Yes. Don’t let [the downturn] interfere with what you eventually want to do. I was hired by the Ford Motor Company in 1959. That was 50 years ago the tail end of another recession and it was perhaps one of the best things that’s ever happened to me, to get that assignment. I can remember [at Ford] they couldn’t find the application forms [for new jobs]. They only had the pink slips, because they had been letting so many people go. To have that kind of situation, where we had to actually search around for the job applications, that was very eye-opening.

Do you feel you learned anything by starting your career in hard times?

Oh sure. What a person does, I think, is learn every day. Actually, Ford hired me in the financial division, and that’s not what I wanted.

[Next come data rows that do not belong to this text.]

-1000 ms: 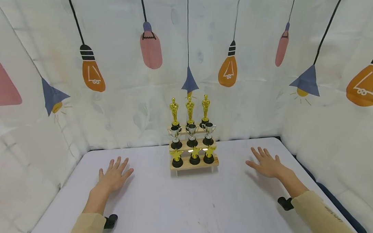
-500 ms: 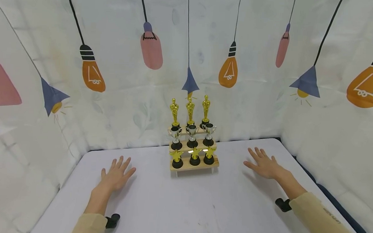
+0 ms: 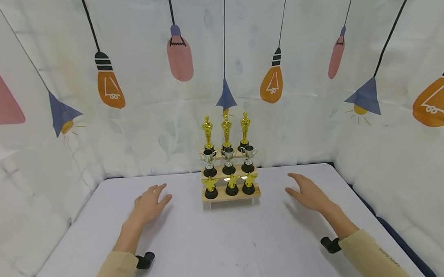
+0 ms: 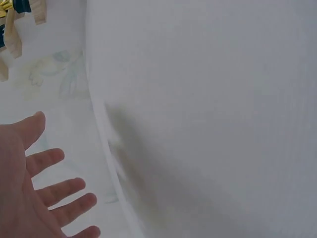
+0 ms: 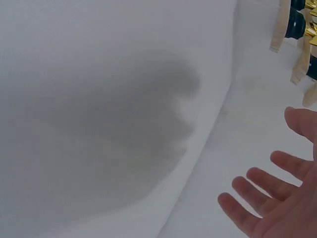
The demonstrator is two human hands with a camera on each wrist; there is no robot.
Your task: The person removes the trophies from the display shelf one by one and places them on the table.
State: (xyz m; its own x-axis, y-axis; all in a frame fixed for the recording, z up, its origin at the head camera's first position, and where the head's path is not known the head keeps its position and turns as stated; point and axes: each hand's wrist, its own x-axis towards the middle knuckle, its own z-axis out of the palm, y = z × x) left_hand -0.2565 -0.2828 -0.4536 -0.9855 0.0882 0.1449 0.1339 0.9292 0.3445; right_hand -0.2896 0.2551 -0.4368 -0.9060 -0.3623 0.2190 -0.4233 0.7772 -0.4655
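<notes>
A three-tier wooden stand (image 3: 220, 198) holds small trophies at the back middle of the white table (image 3: 211, 244). Gold figure statuettes (image 3: 226, 132) line its top tier, silver cups (image 3: 228, 154) the middle one, and gold star trophies (image 3: 231, 185) the lowest. My left hand (image 3: 147, 206) hovers over the table left of the stand, fingers relaxed and holding nothing. To the stand's right my right hand (image 3: 310, 193) hovers likewise, thumb apart from the fingers. Both wrist views show spread fingers and a corner of the stand (image 4: 14, 39).
A white cloth backdrop (image 3: 145, 123) printed with lamps and bulbs hangs close behind the stand and along both sides. Dark fabric (image 3: 398, 240) shows beyond the table's right edge. Each wrist carries a small black camera mount (image 3: 145, 260).
Both hands have moved inward toward the stand, the left one farther. Their fingers, spread wide earlier, are now closer together and slightly bent. The trophies and stand have stayed put.
</notes>
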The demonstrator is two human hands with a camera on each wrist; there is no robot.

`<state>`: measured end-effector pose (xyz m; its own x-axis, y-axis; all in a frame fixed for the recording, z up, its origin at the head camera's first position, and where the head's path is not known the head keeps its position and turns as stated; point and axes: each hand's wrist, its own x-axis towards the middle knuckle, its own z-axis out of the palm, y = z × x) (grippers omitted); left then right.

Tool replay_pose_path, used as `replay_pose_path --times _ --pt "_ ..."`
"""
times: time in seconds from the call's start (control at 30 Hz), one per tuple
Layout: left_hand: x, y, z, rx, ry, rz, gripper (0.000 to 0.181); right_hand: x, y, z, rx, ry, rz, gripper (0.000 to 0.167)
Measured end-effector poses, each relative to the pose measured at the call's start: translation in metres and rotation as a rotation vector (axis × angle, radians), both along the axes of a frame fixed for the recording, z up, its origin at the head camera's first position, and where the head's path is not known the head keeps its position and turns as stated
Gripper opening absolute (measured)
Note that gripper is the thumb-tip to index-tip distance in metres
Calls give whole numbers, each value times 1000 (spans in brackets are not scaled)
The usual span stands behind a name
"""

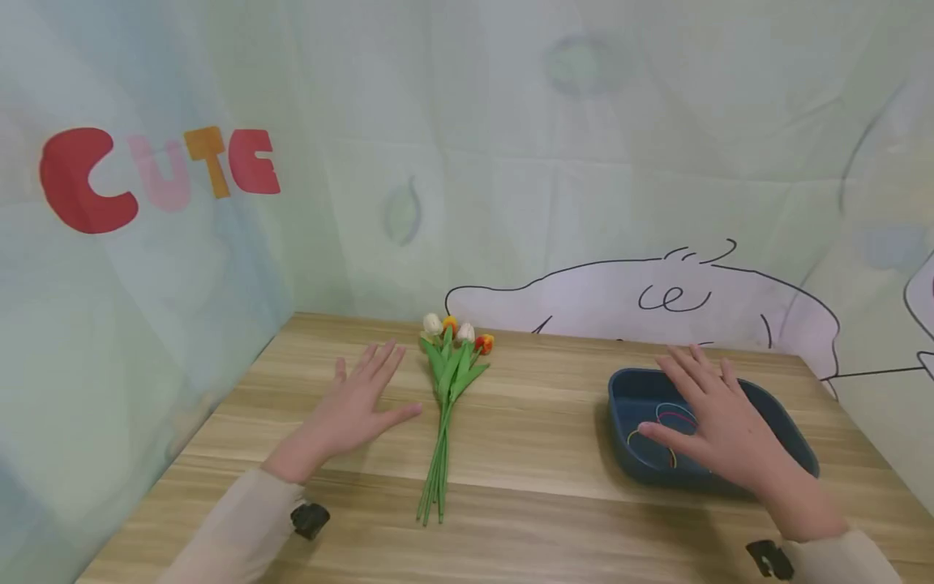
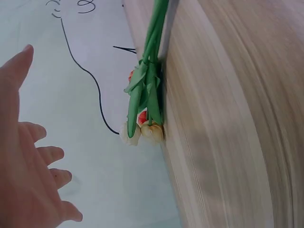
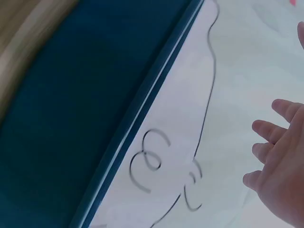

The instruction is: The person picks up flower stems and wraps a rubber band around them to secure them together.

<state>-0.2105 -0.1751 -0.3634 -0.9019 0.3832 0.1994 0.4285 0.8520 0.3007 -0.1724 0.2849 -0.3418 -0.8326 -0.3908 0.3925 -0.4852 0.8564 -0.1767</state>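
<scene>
Two empty hands, left and right, hovered outspread; the slender white-and-orange artificial-looking tulips, heads near the wood-grained bench's back edge, seemed light, best gripped mid-stem.

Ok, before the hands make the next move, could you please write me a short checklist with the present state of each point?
1. Fingers of the left hand hold nothing: ok.
2. Right hand holds nothing: ok.
3. Artificial tulips lie on the table, stems together: ok.
4. Thin coloured loops are inside the blue basin: ok.
5. Clear head view into the basin: not ok, right hand covers part.
6. Number of loops: cannot tell.
</scene>
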Motion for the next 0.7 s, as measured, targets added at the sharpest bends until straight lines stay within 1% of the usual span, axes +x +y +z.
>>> replay_pose_path --times 0.17,0.23,0.43,0.53,0.6,0.7 --pt "-5 4 -2 82 -10 16 88 -9 -25 2 -20 -43 13 88" --pt "-6 6 -4 109 -8 21 88 -12 -35 2 -32 -47 23 89" --pt "-10 15 -10 206 -39 21 90 -20 -63 -4 -90 -12 70 88" --pt "-13 19 -12 255 -58 14 91 -22 -77 -7 -129 -8 94 87" --pt "-14 22 -14 280 -66 16 92 -23 -86 -9 -152 -18 104 87" --pt "-17 26 -17 310 -79 20 93 -24 -99 -12 -192 -61 109 88"
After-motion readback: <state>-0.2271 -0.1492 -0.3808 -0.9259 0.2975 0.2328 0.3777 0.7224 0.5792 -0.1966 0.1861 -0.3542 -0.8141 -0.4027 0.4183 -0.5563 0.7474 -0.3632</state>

I wanted marketing. But they told me that if I went through the training program for two years, it would advance me well. So I took it and I learned a whole heck of a lot, just like in school.

Your company has been studying the auto industry for decades. What is your opinion on what happened to the American automakers?

I think our company zeroed in on the problems that they had back 40 years ago. And it just took them a long time to understand what was happening. It was the fact that they were building cars and pushing them out the door and the people were buying them [because] they had no choice. There were the Big Three plus American Motors. And [the companies] got comfortable with their efforts and didn’t look at what was really going on. Then the Japanese came in with a much better product. We’ve worked with all the auto companies. But Toyota was my very first client out in California, and I could see that they were really going to do a job on the U.S. market.

That being said, could you have ever imagined that the Big Three would get to this point?

No, no, no. When I arrived in Detroit, actually, General Motors was being threatened by a Michigan senator [Philip Hart] to be split up. He wanted to take Chevrolet away from General Motors in order to make a more competitive marketplace. General Motors had close to if not more than 50 percent of the market at that time. That was 1959. So things have changed dramatically over the past 50 years.

Ultimately what kind of future do you see for the American automakers?

I don’t think [Chrysler and GM] have any choice. I think they’ll have to declare some form of restructuring through bankruptcy. And this will then put pressure on Ford, which has been avoiding taking any government money, at least in the last few months. I think my prediction would be that GM, Ford and Chrysler will be lucky to retain 18 percent of the U.S. market, of which they used to have 80 percent. It’s a restructuring. We’re into a new situation now. Globalization is going to take hold and I think we’re going to see positive things eventually. Any time you have major restructuring changes like this, a lot of people get hurt. There will be some winners, though.